● The problem:
Leave out every picture, then transcribe the rest of the listing exactly.
##### Dataset extract
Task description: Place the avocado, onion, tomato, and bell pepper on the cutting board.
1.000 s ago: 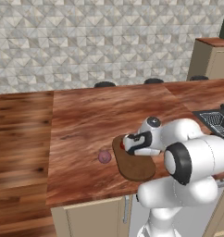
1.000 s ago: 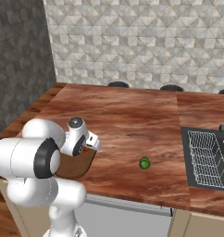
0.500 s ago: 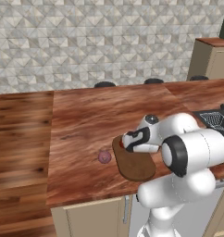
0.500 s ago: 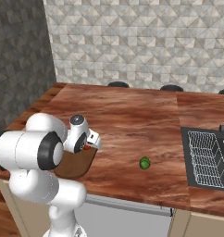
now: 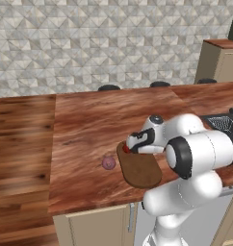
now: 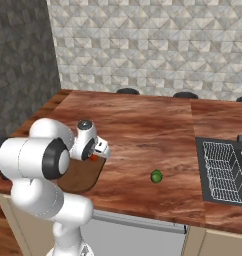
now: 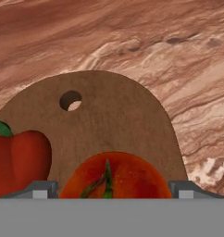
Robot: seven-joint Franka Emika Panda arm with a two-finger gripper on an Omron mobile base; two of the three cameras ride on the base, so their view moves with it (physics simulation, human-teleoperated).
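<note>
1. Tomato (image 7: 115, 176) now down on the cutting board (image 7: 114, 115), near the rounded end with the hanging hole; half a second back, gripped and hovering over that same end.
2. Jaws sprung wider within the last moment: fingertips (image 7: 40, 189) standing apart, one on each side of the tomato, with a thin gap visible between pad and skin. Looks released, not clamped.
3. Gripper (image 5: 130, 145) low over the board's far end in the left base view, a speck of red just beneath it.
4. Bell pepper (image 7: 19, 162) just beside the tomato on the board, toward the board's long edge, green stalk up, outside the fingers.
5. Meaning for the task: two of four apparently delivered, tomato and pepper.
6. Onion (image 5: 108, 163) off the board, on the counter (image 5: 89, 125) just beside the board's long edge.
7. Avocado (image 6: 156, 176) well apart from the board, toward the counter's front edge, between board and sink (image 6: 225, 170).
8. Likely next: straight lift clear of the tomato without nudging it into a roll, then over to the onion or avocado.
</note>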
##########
● Solution to the problem:
Task description: Place the avocado, onion, tomato, and bell pepper on the cutting board.
1.000 s ago: 
1.000 s ago: 
0.500 s ago: 
0.500 s ago: 
now: 
now: 
now: 
Robot: seven-joint Franka Emika Panda arm with a two-finger gripper on an Omron mobile base; two of the three cameras ride on the base, so their view moves with it (physics simulation, human-teleoperated).
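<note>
1. Tomato (image 7: 115, 176) now down on the cutting board (image 7: 114, 115), near the rounded end with the hanging hole; half a second back, gripped and hovering over that same end.
2. Jaws sprung wider within the last moment: fingertips (image 7: 40, 189) standing apart, one on each side of the tomato, with a thin gap visible between pad and skin. Looks released, not clamped.
3. Gripper (image 5: 130, 145) low over the board's far end in the left base view, a speck of red just beneath it.
4. Bell pepper (image 7: 19, 162) just beside the tomato on the board, toward the board's long edge, green stalk up, outside the fingers.
5. Meaning for the task: two of four apparently delivered, tomato and pepper.
6. Onion (image 5: 108, 163) off the board, on the counter (image 5: 89, 125) just beside the board's long edge.
7. Avocado (image 6: 156, 176) well apart from the board, toward the counter's front edge, between board and sink (image 6: 225, 170).
8. Likely next: straight lift clear of the tomato without nudging it into a roll, then over to the onion or avocado.
</note>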

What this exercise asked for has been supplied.